Different reasons for treatment failure or relapse of acute otitis media (AOM) have been suggested. In this study 38 children (8 treatment failures, 13 relapses of AOM within one month and 17 with a new AOM) were compared to 25 matching healthy children, regarding beta-lactamase producing bacteria and tolerance to penicillin V and ampicillin. Branhamella catarrhalis was the most common bacteria found in the nasopharynx and was isolated in 60% of children with AOM and in 48% of the control group.
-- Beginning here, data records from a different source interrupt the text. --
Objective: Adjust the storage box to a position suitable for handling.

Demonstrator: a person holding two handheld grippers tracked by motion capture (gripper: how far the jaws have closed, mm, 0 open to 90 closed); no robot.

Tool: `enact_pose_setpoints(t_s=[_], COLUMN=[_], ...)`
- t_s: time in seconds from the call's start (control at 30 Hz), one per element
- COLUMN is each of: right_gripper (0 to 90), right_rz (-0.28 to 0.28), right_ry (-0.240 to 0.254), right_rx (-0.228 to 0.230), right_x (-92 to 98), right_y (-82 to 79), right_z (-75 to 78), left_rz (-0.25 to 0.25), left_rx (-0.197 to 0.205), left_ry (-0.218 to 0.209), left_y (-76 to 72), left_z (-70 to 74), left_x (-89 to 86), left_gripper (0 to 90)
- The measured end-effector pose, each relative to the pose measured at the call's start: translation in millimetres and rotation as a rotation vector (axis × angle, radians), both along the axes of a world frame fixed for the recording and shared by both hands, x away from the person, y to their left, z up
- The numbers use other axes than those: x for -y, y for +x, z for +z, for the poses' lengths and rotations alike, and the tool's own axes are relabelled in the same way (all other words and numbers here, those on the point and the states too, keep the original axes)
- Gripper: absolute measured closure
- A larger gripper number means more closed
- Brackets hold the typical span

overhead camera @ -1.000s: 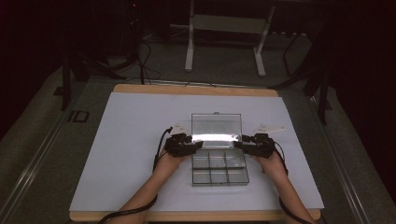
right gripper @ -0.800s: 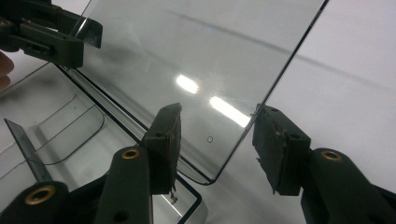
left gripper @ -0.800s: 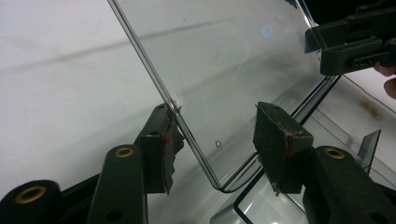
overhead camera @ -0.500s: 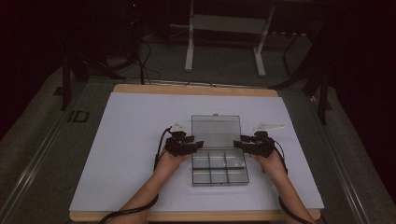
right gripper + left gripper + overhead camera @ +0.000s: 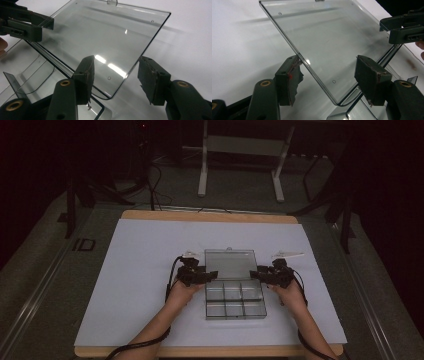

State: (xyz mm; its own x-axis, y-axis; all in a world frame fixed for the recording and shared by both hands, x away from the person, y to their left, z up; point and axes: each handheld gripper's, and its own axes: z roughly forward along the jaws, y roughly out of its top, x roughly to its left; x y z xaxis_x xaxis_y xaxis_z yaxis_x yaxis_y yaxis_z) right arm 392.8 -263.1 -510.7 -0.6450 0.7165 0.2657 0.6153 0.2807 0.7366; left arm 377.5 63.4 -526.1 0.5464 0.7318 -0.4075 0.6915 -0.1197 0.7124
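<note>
A clear plastic compartment box point(image 5: 235, 301) lies on the white sheet, its lid point(image 5: 230, 264) folded back flat behind it. My left gripper point(image 5: 212, 275) is at the lid's left hinge corner and my right gripper point(image 5: 254, 274) at the right one. In the left gripper view the lid's point(image 5: 329, 42) rounded corner sits between the left gripper's point(image 5: 329, 75) spread pads, which have just been opening. The right gripper point(image 5: 404, 27) shows farther off there. In the right gripper view the lid point(image 5: 105, 32) corner lies loose inside the right gripper's point(image 5: 117, 72) widening jaws, with the left gripper point(image 5: 25, 25) beyond.
The white sheet point(image 5: 140, 270) covers a wooden table point(image 5: 200, 215) whose front edge is near the forearms. Cables trail from both grippers toward the front edge. A white-legged stand point(image 5: 240, 165) is on the dark floor behind the table.
The bright glare along the lid's hinge edge has gone and the lid lies back flat. Both grippers' jaws have spread apart around the lid corners. The hands have not shifted.
</note>
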Motion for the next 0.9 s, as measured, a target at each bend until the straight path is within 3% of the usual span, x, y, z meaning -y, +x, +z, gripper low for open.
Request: enact_pose_setpoints(t_s=[0.13,0.27,0.43,0.63,0.77,0.9], right_gripper=[47.3,47.9,46.6,43.2,40.1,39.3], right_rz=[-0.003,0.0,0.0,0.013,0.01,0.012], right_ry=[0.003,0.001,-0.005,-0.005,-0.017,-0.01], right_rx=[-0.003,-0.007,0.003,0.012,0.041,0.052], right_x=[0.0,-0.7,-2.9,-2.6,-3.1,-1.5], right_y=[0.1,0.2,0.0,-1.6,-3.4,-4.8], right_z=[-0.4,-1.0,-1.0,2.2,6.4,11.2], left_rz=[0.009,0.013,0.006,-0.037,-0.109,-0.129], left_rx=[-0.016,-0.015,0.025,0.087,0.109,0.121], left_ry=[0.001,0.015,0.036,0.055,0.04,0.021], left_y=[0.9,1.0,-3.0,-11.3,-15.3,-18.7], left_z=[-0.2,1.1,6.6,14.0,16.5,19.0], left_x=[-0.2,0.7,2.0,2.2,0.4,-2.7], left_gripper=[37.4,30.0,29.6,29.3,17.2,13.9])
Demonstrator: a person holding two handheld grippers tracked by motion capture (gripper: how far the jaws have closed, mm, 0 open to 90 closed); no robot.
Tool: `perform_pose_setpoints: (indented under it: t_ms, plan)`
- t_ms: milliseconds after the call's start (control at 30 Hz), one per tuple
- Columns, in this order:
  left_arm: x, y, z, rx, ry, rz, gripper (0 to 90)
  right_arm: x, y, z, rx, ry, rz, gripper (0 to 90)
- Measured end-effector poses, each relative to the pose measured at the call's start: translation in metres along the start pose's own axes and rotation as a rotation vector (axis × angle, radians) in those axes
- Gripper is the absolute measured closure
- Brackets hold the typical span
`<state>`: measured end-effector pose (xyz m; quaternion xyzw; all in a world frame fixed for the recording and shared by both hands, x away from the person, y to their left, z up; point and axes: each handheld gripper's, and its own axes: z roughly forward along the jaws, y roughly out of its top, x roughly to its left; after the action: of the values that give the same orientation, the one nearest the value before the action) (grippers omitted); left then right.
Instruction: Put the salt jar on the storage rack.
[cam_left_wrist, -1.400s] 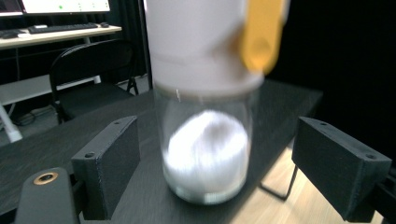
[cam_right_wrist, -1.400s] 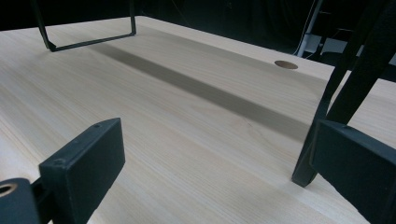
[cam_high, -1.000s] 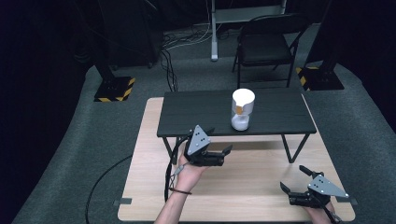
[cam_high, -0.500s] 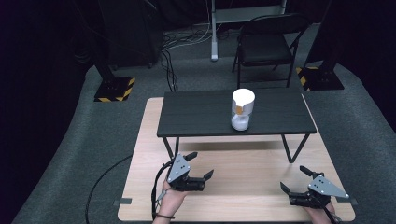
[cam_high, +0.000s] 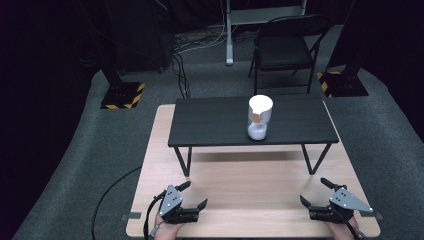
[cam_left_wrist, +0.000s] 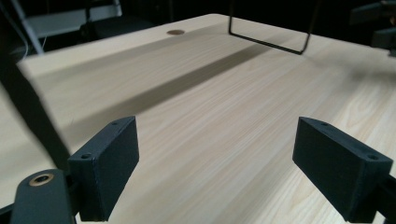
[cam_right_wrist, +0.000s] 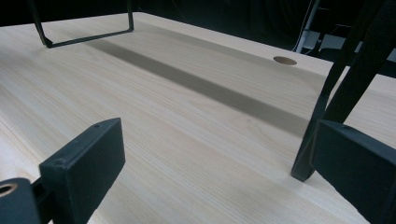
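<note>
A white cup-shaped object (cam_high: 260, 117) with a small orange mark stands upright on a low black stand (cam_high: 210, 125) set on the light wood table (cam_high: 250, 185). My left gripper (cam_high: 195, 195) rests near the table's front left edge, jaws wide open, nothing between them. In the left gripper view the left gripper (cam_left_wrist: 219, 140) frames bare wood. My right gripper (cam_high: 313, 191) lies near the front right corner, also open and holding nothing. In the right gripper view the right gripper (cam_right_wrist: 219, 154) sits close to one black stand leg (cam_right_wrist: 341, 84).
The stand's wire legs (cam_high: 184, 160) rise from the wood between the grippers and the white object. A black folding chair (cam_high: 285, 50) stands on the carpet beyond the table. Cables (cam_high: 180, 65) and yellow-striped bases (cam_high: 122, 95) lie on the floor.
My left gripper has drawn back from just below the stand's front edge to the table's near edge. The right gripper has hardly moved. The white object stays put.
</note>
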<state>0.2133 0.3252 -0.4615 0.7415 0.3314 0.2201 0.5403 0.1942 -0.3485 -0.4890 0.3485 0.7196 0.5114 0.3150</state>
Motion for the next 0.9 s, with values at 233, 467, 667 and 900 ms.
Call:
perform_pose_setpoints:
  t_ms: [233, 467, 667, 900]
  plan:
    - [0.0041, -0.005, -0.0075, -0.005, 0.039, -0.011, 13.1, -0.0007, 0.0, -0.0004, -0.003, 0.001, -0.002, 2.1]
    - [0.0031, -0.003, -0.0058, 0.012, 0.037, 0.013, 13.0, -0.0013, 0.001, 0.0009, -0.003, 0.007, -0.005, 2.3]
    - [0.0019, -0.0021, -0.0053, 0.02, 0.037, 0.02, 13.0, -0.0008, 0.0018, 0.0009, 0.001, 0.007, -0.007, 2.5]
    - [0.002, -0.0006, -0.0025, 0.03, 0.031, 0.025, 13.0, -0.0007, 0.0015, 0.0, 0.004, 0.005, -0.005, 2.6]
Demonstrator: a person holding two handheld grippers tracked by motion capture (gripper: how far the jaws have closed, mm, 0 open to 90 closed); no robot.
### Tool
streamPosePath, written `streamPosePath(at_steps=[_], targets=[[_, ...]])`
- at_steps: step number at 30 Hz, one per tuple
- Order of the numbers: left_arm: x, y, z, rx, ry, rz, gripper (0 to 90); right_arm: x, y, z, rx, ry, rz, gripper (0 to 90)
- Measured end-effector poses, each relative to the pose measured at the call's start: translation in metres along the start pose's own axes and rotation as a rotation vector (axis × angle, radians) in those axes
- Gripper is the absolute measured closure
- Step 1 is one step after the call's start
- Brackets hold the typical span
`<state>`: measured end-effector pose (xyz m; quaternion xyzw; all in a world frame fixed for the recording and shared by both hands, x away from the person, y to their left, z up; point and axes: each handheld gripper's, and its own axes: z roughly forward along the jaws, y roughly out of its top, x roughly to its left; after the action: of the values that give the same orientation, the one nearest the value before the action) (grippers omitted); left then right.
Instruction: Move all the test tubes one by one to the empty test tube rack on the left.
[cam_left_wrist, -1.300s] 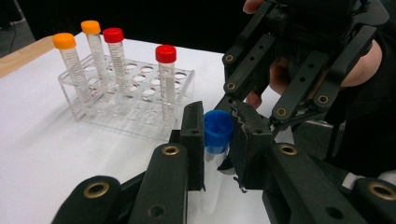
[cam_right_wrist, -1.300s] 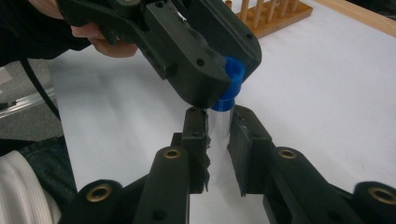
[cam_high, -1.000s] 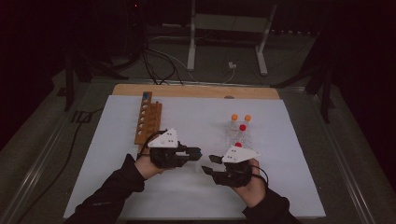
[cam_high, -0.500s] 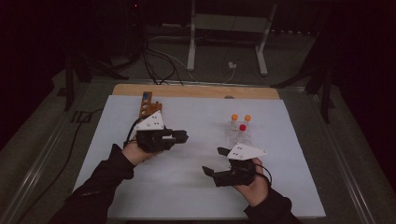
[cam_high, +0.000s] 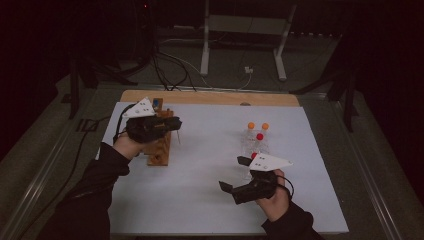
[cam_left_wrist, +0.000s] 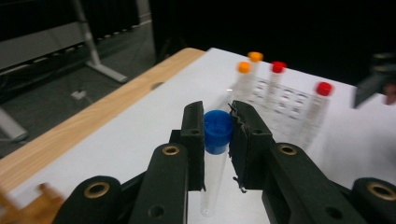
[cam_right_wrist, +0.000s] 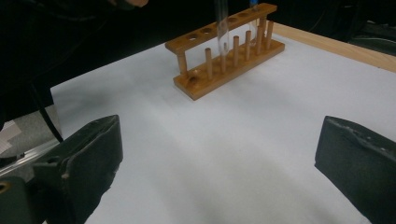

Fifty-two percent of the children classified as treatment failure or relapse of AOM had aerobic beta-lactamase producing bacteria in NPH. No bacteria tolerant to penicillin or ampicillin were found. Thus, beta-lactamase-producing bacteria seem to play a decisive role in treatment failure and relapse of AOM. On the other hand, tolerance to penicillin V or ampicillin does not seem to have any impact on healing of AOM.

摘要

急性中耳炎(AOM)治疗失败或复发的原因有多种。在本研究中,将38名儿童(8例治疗失败、13例在1个月内复发AOM以及17例新发AOM)与25名匹配的健康儿童就产β-内酰胺酶细菌以及对青霉素V和氨苄西林的耐受性进行了比较。卡他莫拉菌是在鼻咽部发现的最常见细菌,在60%的AOM患儿和48%的对照组中被分离出来。被归类为AOM治疗失败或复发的儿童中,52%在鼻咽部有需氧产β-内酰胺酶细菌。未发现对青霉素或氨苄西林耐受的细菌。因此,产β-内酰胺酶细菌似乎在AOM的治疗失败和复发中起决定性作用。另一方面,对青霉素V或氨苄西林的耐受性似乎对AOM的愈合没有任何影响。